◆ **YOUR TASK**
Would you please repeat, word for word, only the lines from the one holding "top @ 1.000" through the one holding "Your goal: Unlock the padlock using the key" in the material below, without the pictures?
*** RAW DATA Section Begins ***
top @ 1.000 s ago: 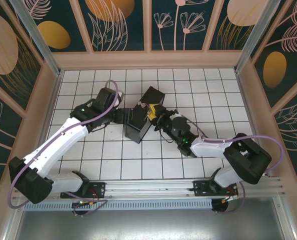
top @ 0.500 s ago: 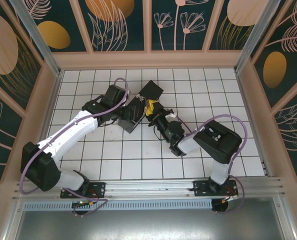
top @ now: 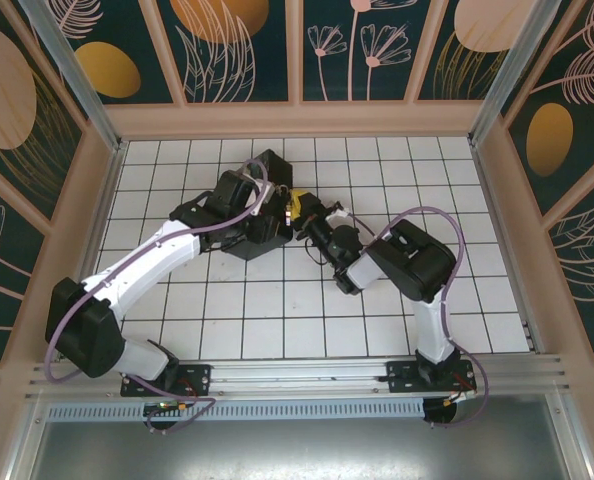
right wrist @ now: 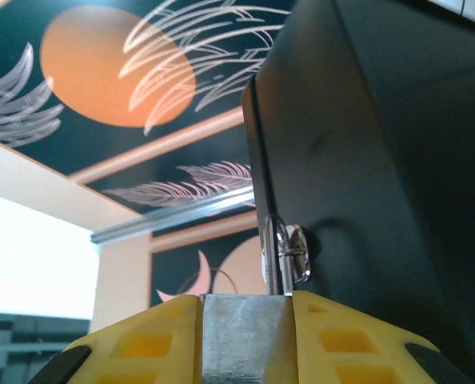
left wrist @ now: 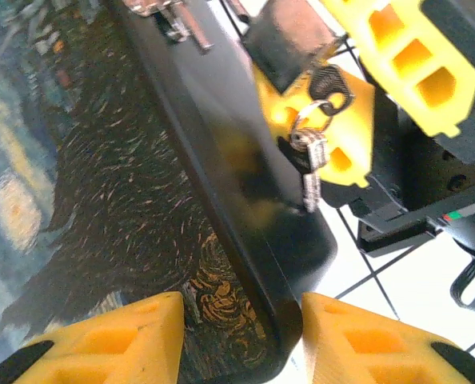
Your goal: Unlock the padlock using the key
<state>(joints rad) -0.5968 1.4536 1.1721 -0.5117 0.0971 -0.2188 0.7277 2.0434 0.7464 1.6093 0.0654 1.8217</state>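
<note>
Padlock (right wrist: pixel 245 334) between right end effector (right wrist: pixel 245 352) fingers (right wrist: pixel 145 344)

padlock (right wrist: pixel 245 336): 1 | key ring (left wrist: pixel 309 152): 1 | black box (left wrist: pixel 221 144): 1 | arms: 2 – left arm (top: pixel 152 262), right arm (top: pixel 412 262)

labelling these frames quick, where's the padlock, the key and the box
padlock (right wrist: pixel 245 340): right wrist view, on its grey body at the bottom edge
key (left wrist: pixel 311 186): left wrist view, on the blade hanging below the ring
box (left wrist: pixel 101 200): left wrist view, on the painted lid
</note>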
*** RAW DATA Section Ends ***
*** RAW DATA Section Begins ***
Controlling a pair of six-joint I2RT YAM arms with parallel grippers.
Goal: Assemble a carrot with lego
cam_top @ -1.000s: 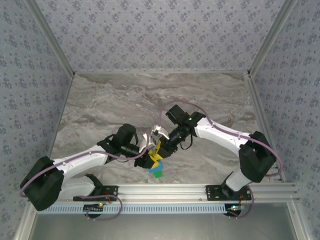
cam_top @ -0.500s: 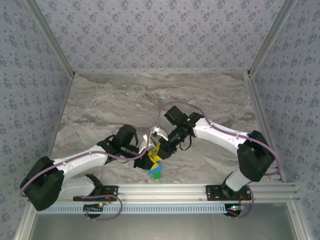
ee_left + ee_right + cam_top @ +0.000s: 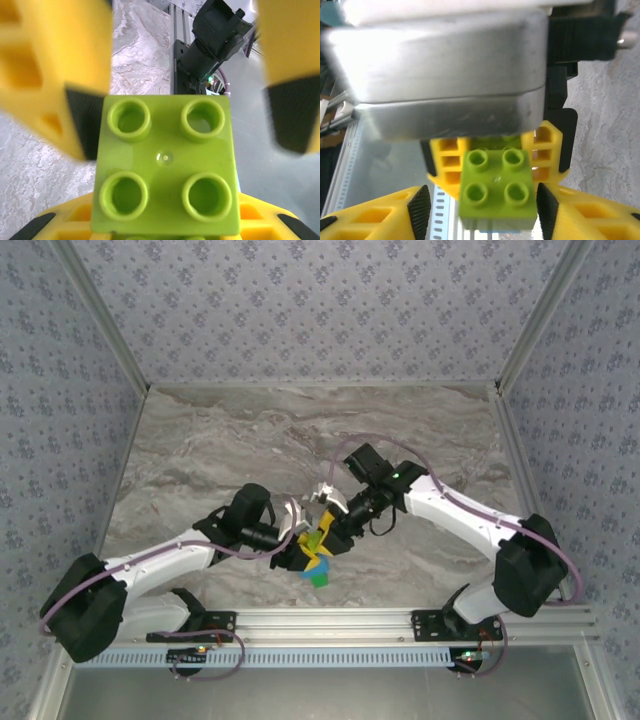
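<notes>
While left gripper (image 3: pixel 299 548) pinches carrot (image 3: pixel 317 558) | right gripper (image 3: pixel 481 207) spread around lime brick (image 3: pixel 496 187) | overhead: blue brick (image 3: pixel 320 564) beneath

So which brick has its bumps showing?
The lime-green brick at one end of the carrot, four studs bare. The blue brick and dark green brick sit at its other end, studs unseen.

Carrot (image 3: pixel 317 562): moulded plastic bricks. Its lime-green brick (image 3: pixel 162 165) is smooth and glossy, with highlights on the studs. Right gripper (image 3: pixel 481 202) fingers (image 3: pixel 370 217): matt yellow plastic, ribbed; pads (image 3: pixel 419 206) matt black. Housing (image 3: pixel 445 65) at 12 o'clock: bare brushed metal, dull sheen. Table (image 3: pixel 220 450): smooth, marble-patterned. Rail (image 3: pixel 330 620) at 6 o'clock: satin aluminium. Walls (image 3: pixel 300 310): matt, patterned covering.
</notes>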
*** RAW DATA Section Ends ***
◆ **ANSWER SECTION**
top @ 1.000 s ago: 
top @ 0.500 s ago: 
top @ now: 
right wrist @ now: 
left wrist @ now: 
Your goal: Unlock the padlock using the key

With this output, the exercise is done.